Our inquiry in this case is limited to sales of spirituous liquors and to such sales viewed from the standpoint of the criminal laws of the State. No demand is made upon the defendant for a license, nor are any property rights involved in the case. The defendant, if we under*726stand clearly his position, claims that the license as a retail liquor dealer which he obtained from the State and from the Common Council authorized him to make retail sales of liquor in any parish of the State without reference to whether the ordinances of the police juries of the different parishes made the obtaining of a license from them to make such sales therein a condition precedent to their making that character of sales. The right of the defendant under the authority of his license to make within the Parish of Caddo retail sales of liquor to parties living or being outside of the State and to cause the property sold in Caddo to be delivered by'carriers to the purchasers at their places of residence, even if the purchasers lived in parishes where a parish license to sell in those parishes is made a condition precedent to liquor being sold there, is not at issue in this case.

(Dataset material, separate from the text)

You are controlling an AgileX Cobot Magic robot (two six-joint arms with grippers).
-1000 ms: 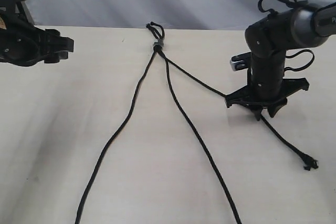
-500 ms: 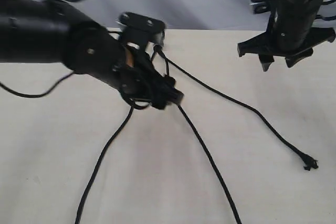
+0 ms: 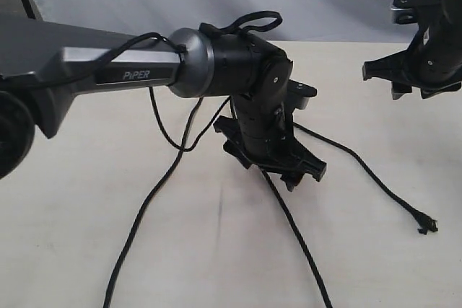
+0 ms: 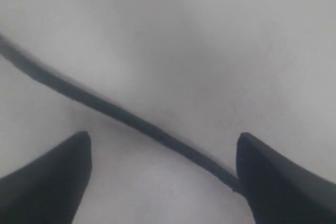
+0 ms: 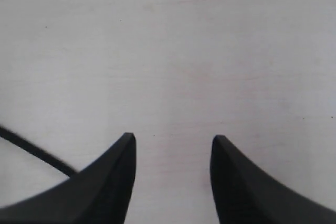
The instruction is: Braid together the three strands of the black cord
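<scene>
Your left gripper (image 3: 278, 171) reaches across the middle of the table (image 3: 72, 200) and points down at the black cord (image 3: 299, 247), its jaws spread wide. In the left wrist view the two fingers (image 4: 52, 182) stand far apart. The middle strand (image 4: 121, 113) lies slantwise on the tabletop between them and runs up to one fingertip, but nothing is clamped. From the exterior view you see that strand come out from under the gripper and run toward the near edge. The left strand (image 3: 144, 207) curves away toward the near left. The right strand (image 3: 393, 196) trails off to the right and ends in a small frayed knot (image 3: 427, 226). The end where the strands join is hidden behind the left arm. Your right gripper (image 5: 173, 137) hangs above the far right of the table, well apart from the cord. Its jaws are partly spread and hold nothing. A short stretch of black strand shows just beside one finger, though you cannot tell which strand it is.
</scene>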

If the sales made by the defendant were sales made by him in the Parish of Caddo, defendant would be guilty of no violation of law.

If they were not made in the Parish of Caddo, but were made in the Parish of DeSoto, where a license is exacted by the police jury as a condition precedent to sales of that character being made, then he was guilty of the misdemeanor charged in the indictment.

A license from the State to a person as a retail liquor dealer is granted subject to the qualification attached thereto as to its scope by the provisions of Section 910 of the Revised Statutes. That section must be read into the license, otherwise the statute would be a dead letter. It would be utterly inconsistent to make the retail selling by a person of spirituous liquors in a parish without the consent of the police jury a misdemeanor and punishable by fine or imprisonment, and yet protect a person making such sales under a license to sell granted to him by the State in another parish. From the operation of the State’s license to sell are necessarily excepted sales to be made without a license in a parish where such licenses are required. We are limited in this case to decisions of questions of law.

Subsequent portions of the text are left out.